O bypass gástrico consiste na divisão do estômago em duas partes, na qual a maior fica isolada (não recebe o alimento) e a menor parte é religada ao intestino. O procedimento para que a comida seja recebida pela menor parte do estômago, o que reduz o espaço para o alimento e diminui a fome.
A gastrectomia vertical, também conhecida como cirurgia de Sleeve, é um procedimento restritivo, em que grande parte do estômago (2/3) é removido do organismo. Já o duodenal switch é a associação entre gastrectomia vertical e desvio intestinal.

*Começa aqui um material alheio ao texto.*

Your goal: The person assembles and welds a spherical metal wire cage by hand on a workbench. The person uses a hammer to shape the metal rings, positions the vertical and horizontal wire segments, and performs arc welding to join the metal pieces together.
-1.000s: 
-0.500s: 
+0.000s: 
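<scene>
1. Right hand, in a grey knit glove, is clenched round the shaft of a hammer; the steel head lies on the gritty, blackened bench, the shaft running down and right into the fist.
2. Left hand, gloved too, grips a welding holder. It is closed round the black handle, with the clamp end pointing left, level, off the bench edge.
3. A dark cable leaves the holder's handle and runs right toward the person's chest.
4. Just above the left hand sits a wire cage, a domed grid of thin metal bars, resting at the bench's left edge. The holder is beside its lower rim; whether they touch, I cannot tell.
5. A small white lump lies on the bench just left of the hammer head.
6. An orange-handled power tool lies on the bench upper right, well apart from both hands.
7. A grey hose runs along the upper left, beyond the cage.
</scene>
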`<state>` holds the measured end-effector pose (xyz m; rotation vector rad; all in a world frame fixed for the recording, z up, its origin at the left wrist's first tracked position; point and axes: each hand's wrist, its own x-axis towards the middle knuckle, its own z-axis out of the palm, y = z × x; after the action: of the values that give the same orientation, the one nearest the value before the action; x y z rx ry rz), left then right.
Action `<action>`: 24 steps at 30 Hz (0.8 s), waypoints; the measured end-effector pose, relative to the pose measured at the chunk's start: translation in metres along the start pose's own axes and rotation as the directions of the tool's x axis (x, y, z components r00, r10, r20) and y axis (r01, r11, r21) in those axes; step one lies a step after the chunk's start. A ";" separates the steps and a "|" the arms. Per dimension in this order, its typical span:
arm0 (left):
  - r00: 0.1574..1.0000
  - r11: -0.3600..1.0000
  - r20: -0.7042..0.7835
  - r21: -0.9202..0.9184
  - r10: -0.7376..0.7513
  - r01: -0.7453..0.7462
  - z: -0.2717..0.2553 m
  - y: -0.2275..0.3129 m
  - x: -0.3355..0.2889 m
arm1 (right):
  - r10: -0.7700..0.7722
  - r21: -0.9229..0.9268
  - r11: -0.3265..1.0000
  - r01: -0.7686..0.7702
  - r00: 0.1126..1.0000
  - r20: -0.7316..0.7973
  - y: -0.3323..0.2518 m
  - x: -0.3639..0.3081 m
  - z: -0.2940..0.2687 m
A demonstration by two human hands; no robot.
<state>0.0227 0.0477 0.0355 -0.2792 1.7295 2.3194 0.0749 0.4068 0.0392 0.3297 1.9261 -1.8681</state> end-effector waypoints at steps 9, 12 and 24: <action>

Fatores sociais impulsionam aumento das cirurgias
Inúmeros fatores contribuem para o aumento da procura pela cirurgia bariátrica no país, entre eles está a pressão estética e a gordofobia. Ao passo que a sociedade valoriza um único padrão considerado bonito e socialmente aceito, a pressão estética age influenciando que pessoas se adéquem, a qualquer custo, a um determinado padrão de beleza.
O estigma do peso ou da obesidade configura-se quando as pessoas sofrem abuso verbal e/ou físico associado ao excesso de peso, podendo levar à marginalização, exclusão e discriminação. Essa prática, por consequência, leva as pessoas a se sentirem inferiorizadas e buscarem cada vez mais por intervenções cirúrgicas.
No Brasil, uma em cada cinco pessoas está com sobrepeso ou obesidade, segundo dados do Ministério da Saúde. A projeção da OMS (Organização Mundial da Saúde) estima que cerca de 2,3 bilhões de pessoas estejam acima do peso, o que corresponde a 700 milhões até 2025.
Outro fator determinante para o aumento dos casos de obesidade foi o distanciamento social, estratégia utilizada para conter o avanço da Covid-19 no Brasil, com isso, houve um aumento no sedentarismo e do consumo de alimentos fornecidos por aplicativos de delivery.
Em 2022, 9% da população entre 18 a 24 anos tinha índice de massa corporal igual ou maior que 30 kg/cm², o que configura obesidade. Já em 2023, esse percentual subiu para 17,1%, conforme dados do Covitel (Inquérito Telefônico de Fatores de Risco para Doenças Crônicas Não Transmissíveis em Tempos de Pandemia).